REDAZIONE LODI

Moschea a Casalpusterlengo, gli islamici non si fermano: secondo ricorso al Consiglio di Stato

Continua la guerra sul centro di via Crema. A marzo il Tar aveva dato ragione al Comune che lo vuole chiuso, ora il ricorso dei fedeli

Risale al gennaio 2019 l’ordinanza municipale che intima di ripristinare il luogo alla sua vocazione urbanistica originaria

Risale al gennaio 2019 l’ordinanza municipale che intima di ripristinare il luogo alla sua vocazione urbanistica originaria

Casalpusterlengo (Lodi) – Continua il braccio di ferro tra fedeli islamiciComune di Casalpusterlengo sul centro culturale di via Crema.
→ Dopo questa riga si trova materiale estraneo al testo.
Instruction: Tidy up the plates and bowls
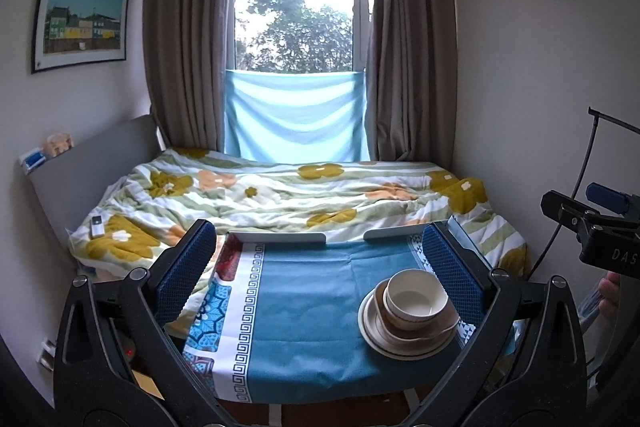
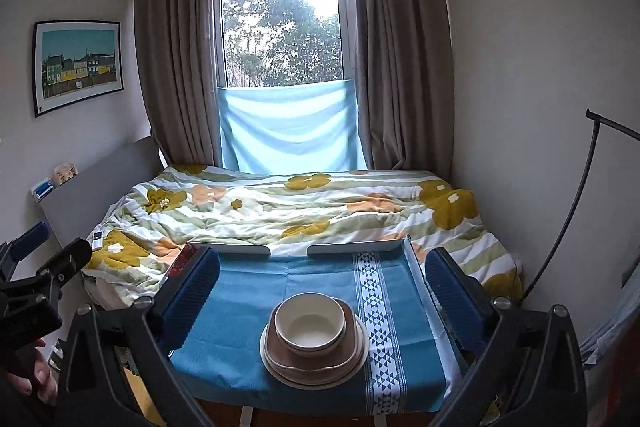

La questione va avanti da anni, da quando cominciò la ristrutturazione del fabbricato dismesso al di là della ferrovia, e finì poi a carte bollate quando un’ordinanza municipale del gennaio 2019 intimò al responsabile del centro di aggregazione e di culto di ripristinare, entro i successivi 90 giorni, i luoghi alla loro vocazione urbanistica originaria e cioè a servizi tecnologici, tenuto conto che l’utilizzo dell’immobile come spazio di preghiera cozzava contro le norme del Piano di governo del territorio.

I rappresentanti della comunità islamica avevano quindi fatto ricorso al Tar, impugnando la decisione comunale. Ma il pronunciamento della giustizia amministrativa del 20 marzo di quest’anno ha dato ragione alle tesi dell’ente pubblico. Il Tar entrava nel merito su diversi punti e concludeva che “la libertà di esercizio della religione non potrebbe di per sé giustificare una destinazione urbanistica di un immobile diversa da quella impressa dai pubblici poteri poiché è evidente che un immobile, in tesi carente dei requisiti strutturali o di zonizzazione, non potrebbe essere trasformato in una moschea o, allo stesso modo, in una chiesa per l’esercizio del culto religioso, solo in nome di una malintesa “libertà di culto“”. I musulmani, sconfitti al primo round, non si arrendono. Il loro legale ha già presentato ricorso al Consiglio di Stato e ora il Comune è costretto a resistere in giudizio, nominando a sua volta un avvocato.

La questione moschea affonda le radici nel tempo, quando gli islamici pregavano in un piccolo locale di via Fugazza: già qui il Comune mise in atto un braccio di ferro a colpi di sopralluoghi e intimazioni ad andarsene, perché gli spazi non erano idonei. La circostanza portò i musulmani a ristrutturare appunto l’immobile di via Crema.